Restate the entries word for word and skip every image.
[[ PROVIDED DATA, beginning ]]
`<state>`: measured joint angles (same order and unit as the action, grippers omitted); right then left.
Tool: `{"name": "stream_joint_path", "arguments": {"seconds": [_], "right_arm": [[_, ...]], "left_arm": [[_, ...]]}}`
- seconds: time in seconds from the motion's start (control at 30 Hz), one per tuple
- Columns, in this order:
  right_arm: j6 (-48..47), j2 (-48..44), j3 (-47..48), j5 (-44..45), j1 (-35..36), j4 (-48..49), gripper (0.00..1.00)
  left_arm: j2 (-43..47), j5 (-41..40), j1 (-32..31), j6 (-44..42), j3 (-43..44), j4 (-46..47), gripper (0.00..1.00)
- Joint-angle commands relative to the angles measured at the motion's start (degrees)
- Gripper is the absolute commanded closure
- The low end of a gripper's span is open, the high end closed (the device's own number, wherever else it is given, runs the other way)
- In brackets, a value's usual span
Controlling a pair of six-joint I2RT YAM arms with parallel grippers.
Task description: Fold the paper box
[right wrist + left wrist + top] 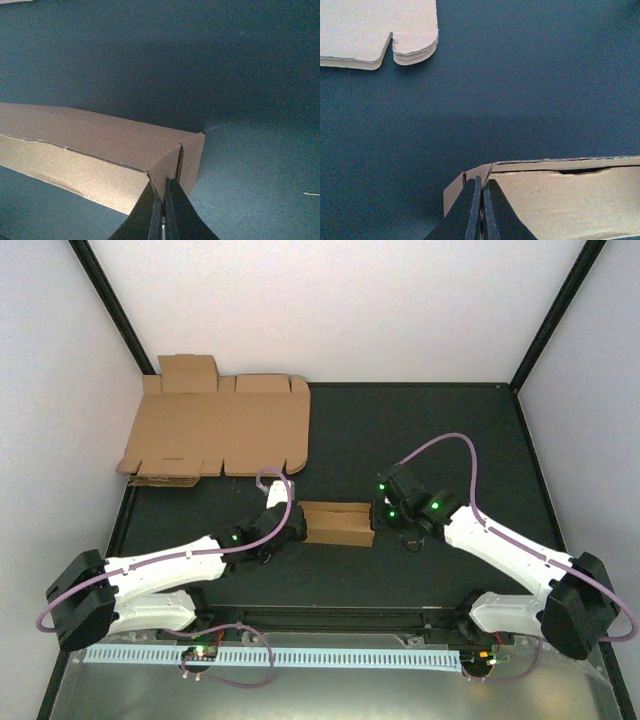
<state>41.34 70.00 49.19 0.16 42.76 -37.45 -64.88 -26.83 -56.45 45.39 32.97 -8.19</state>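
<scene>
Sitting on the dark table (450,440) between both arms, small plain brown cardboard box (337,523), half-folded. Pressed together at its left end, fingers of left gripper (298,525); same for right gripper (381,520) at the right end. Likely light, thin-walled, easily creased: best pinched by end flaps.

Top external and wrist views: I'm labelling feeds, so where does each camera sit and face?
Top external: above and behind the bases, looking down at the table; left arm and right arm show whole, meeting at the paper box.
Left wrist: on the left arm, looking past its shut jaws at the box's end and flat cardboard sheets.
Right wrist: on the right arm, looking past its shut jaws along the box.
Shared: all three see the box; top and left wrist share the sheets.
</scene>
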Motion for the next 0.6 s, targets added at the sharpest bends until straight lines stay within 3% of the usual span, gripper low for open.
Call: {"name": "stream_joint_path", "arguments": {"seconds": [0.0, 0.57], "right_arm": [[3.12, -1.16, -1.53, -1.10, 0.45, 3.26, 0.98], [-0.21, 2.01, 0.15, 5.70, 4.39, -1.44, 0.98]], "left_arm": [[-1.29, 1.58, -0.68, 1.55, 0.59, -4.65, 0.98], [-1.91, 1.26, -0.86, 1.03, 0.54, -4.34, 0.98]]}}
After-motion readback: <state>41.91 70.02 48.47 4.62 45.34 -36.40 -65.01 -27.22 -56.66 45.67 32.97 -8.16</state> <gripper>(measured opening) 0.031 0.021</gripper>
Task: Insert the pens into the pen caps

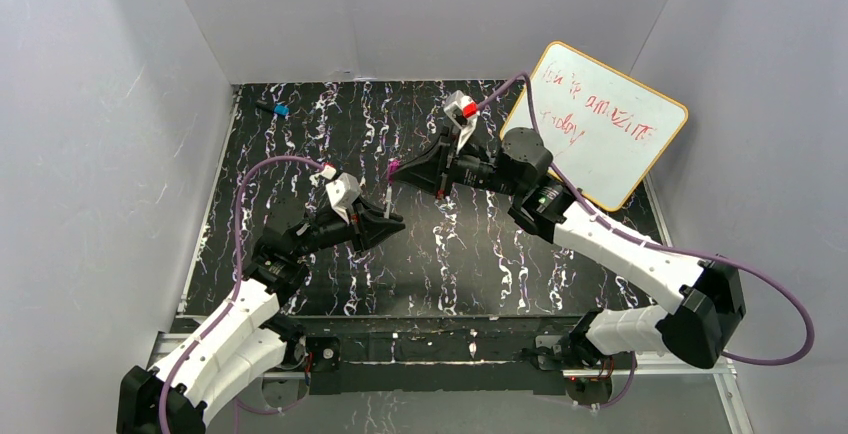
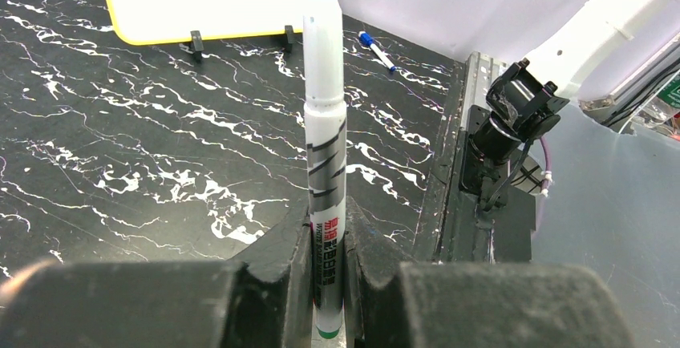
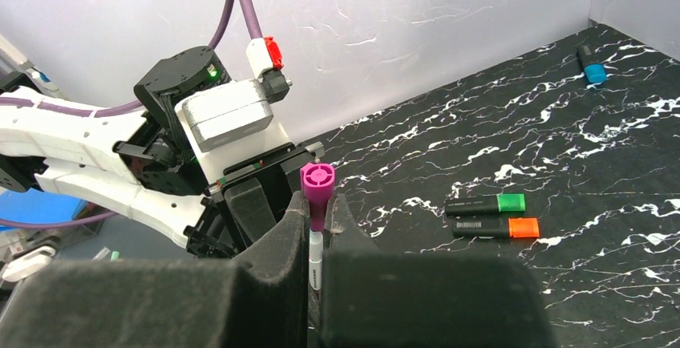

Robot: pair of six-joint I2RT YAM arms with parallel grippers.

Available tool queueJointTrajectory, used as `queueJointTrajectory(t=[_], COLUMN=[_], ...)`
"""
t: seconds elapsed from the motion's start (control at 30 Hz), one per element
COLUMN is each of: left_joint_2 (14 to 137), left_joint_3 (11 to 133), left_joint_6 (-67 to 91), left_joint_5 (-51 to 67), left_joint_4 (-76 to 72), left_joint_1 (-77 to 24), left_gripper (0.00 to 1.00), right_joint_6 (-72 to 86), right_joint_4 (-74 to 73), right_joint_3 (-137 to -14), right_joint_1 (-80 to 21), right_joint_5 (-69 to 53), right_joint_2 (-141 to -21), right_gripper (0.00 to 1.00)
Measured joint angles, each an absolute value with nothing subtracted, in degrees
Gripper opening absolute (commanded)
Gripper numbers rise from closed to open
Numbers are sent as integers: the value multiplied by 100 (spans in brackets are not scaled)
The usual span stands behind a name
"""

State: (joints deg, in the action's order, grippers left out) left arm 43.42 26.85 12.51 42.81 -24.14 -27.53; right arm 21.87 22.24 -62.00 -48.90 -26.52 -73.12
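A black worktop veined with white fills the floor of a white-walled enclosure, and a yellow-framed whiteboard with red writing leans at its far right corner. The left arm and the right arm both reach inward and meet above the middle of the worktop. The left tool is closed tight on the lower barrel of the white pen, which stands up out of its fingers, clear of the worktop. The right tool is pinched almost fully closed on the purple cap, gripping its narrow stem with the wider round end poking out past the fingertips. In the right wrist view the white pen lines up directly with the cap and meets it, though how far in it sits I cannot tell. The green-tipped marker and the orange-tipped marker lie side by side, flat on the worktop, well apart from both tools. A small blue-ended pen lies near the far left corner.
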Motion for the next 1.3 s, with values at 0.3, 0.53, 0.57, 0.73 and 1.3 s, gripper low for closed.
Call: queueJointTrajectory(t=[0.3, 0.53, 0.57, 0.73, 1.3], left_joint_2=[4342, 4342, 4342, 4342, 4324], left_joint_3=[2685, 2685, 2685, 2685, 2705], left_joint_6=[1264, 1262, 1262, 1258, 1061], left_joint_5=[4285, 4283, 4283, 4278, 4147], left_joint_4=[-2423, -2421, -2418, -2394, -2241], left_joint_1=[-2755, -2755, -2755, -2762, -2762], left_gripper=[0, 0, 0, 0, 0], right_joint_6=[2252, 2250, 2250, 2233, 2143], right_joint_4=[2259, 2263, 2263, 2263, 2237], right_joint_3=[-6202, -6202, -6200, -6202, -6200], right_joint_1=[-4915, -4925, -4925, -4925, -4963], right_joint_5=[-2720, -2718, -2714, -2711, -2687], right_joint_2=[-7402, -7402, -7402, -7402, -7402], right_gripper=[1, 1, 1, 1, 1])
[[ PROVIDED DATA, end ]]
* ANSWER SPACE:
`<state>`: measured joint angles (same order and unit as the action, grippers omitted); right then left.
Tool: `{"name": "stream_joint_path", "arguments": {"seconds": [_], "right_arm": [[_, ...]], "left_arm": [[_, ...]]}}`
- seconds: time in seconds from the motion's start (control at 30 Hz), one per tuple
- Columns, in this order:
  right_arm: j6 (-48..47), j2 (-48..44), j3 (-47..48), j5 (-44..45), j1 (-35..36), j4 (-48..49), gripper (0.00..1.00)
  left_arm: j2 (-43..47), j5 (-41..40), j1 (-32..31), j6 (-44..42), j3 (-43..44), j4 (-46..47), gripper (0.00..1.00)
- Joint-angle commands relative to the angles measured at the motion's start (degrees)
- Gripper is the absolute commanded closure
- The low end of a gripper's span is open, the high end closed (the device's own number, wherever else it is given, runs the other way)
- In brackets, a value's usual span
Controlling a pair of six-joint I2RT YAM arms with parallel grippers.
Task description: Fold the paper box
[right wrist + left wrist + top] 
<state>41.34 70.00 49.19 0.16 42.76 -37.45 -64.88 -26.83 -56.45 45.39 32.97 -8.19</state>
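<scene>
Sitting on the dark table (450,440) between both arms, small plain brown cardboard box (337,523), half-folded. Pressed together at its left end, fingers of left gripper (298,525); same for right gripper (381,520) at the right end. Likely light, thin-walled, easily creased: best pinched by end flaps.

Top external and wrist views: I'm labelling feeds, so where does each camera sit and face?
Top external: above and behind the bases, looking down at the table; left arm and right arm show whole, meeting at the paper box.
Left wrist: on the left arm, looking past its shut jaws at the box's end and flat cardboard sheets.
Right wrist: on the right arm, looking past its shut jaws along the box.
Shared: all three see the box; top and left wrist share the sheets.
</scene>
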Motion for the next 0.6 s, targets added at the sharpest bends until straight lines stay within 3% of the usual span, gripper low for open.
Call: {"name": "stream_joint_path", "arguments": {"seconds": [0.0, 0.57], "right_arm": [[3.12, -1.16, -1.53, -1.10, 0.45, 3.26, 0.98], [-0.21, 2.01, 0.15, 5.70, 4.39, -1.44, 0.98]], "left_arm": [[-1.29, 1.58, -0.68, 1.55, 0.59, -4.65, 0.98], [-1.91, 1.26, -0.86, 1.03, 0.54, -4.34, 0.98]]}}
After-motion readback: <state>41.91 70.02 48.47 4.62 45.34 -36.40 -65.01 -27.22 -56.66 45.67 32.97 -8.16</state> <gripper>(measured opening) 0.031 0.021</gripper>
Task: Insert the pens into the pen caps


Robot: pair of six-joint I2RT YAM arms with parallel grippers.

Available tool queueJointTrajectory, used as `queueJointTrajectory(t=[_], COLUMN=[_], ...)`
"""
t: seconds elapsed from the motion's start (control at 30 Hz), one per element
COLUMN is each of: left_joint_2 (14 to 137), left_joint_3 (11 to 133), left_joint_6 (-67 to 91), left_joint_5 (-51 to 67), left_joint_4 (-76 to 72), left_joint_1 (-77 to 24), left_gripper (0.00 to 1.00), right_joint_6 (-72 to 86), right_joint_4 (-74 to 73), right_joint_3 (-137 to -14), right_joint_1 (-80 to 21), right_joint_5 (-69 to 53), right_joint_2 (-141 to -21), right_gripper (0.00 to 1.00)
Measured joint angles, each an absolute value with nothing subtracted, in degrees
Gripper opening absolute (commanded)
Gripper numbers rise from closed to open
Numbers are sent as integers: the value multiplied by 100 (spans in brackets are not scaled)
The usual span stands behind a name
"""

State: (joints deg, in the action's order, grippers left out) left arm 43.42 26.85 12.51 42.81 -24.14 -27.53; right arm 21.87 22.24 -62.00 -48.90 -26.52 -73.12
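A black worktop veined with white fills the floor of a white-walled enclosure, and a yellow-framed whiteboard with red writing leans at its far right corner. The left arm and the right arm both reach inward and meet above the middle of the worktop. The left tool is closed tight on the lower barrel of the white pen, which stands up out of its fingers, clear of the worktop. The right tool is pinched almost fully closed on the purple cap, gripping its narrow stem with the wider round end poking out past the fingertips. In the right wrist view the white pen lines up directly with the cap and meets it, though how far in it sits I cannot tell. The green-tipped marker and the orange-tipped marker lie side by side, flat on the worktop, well apart from both tools. A small blue-ended pen lies near the far left corner.
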Motion for the next 1.3 s, with values at 0.3, 0.53, 0.57, 0.73 and 1.3 s, gripper low for closed.
Call: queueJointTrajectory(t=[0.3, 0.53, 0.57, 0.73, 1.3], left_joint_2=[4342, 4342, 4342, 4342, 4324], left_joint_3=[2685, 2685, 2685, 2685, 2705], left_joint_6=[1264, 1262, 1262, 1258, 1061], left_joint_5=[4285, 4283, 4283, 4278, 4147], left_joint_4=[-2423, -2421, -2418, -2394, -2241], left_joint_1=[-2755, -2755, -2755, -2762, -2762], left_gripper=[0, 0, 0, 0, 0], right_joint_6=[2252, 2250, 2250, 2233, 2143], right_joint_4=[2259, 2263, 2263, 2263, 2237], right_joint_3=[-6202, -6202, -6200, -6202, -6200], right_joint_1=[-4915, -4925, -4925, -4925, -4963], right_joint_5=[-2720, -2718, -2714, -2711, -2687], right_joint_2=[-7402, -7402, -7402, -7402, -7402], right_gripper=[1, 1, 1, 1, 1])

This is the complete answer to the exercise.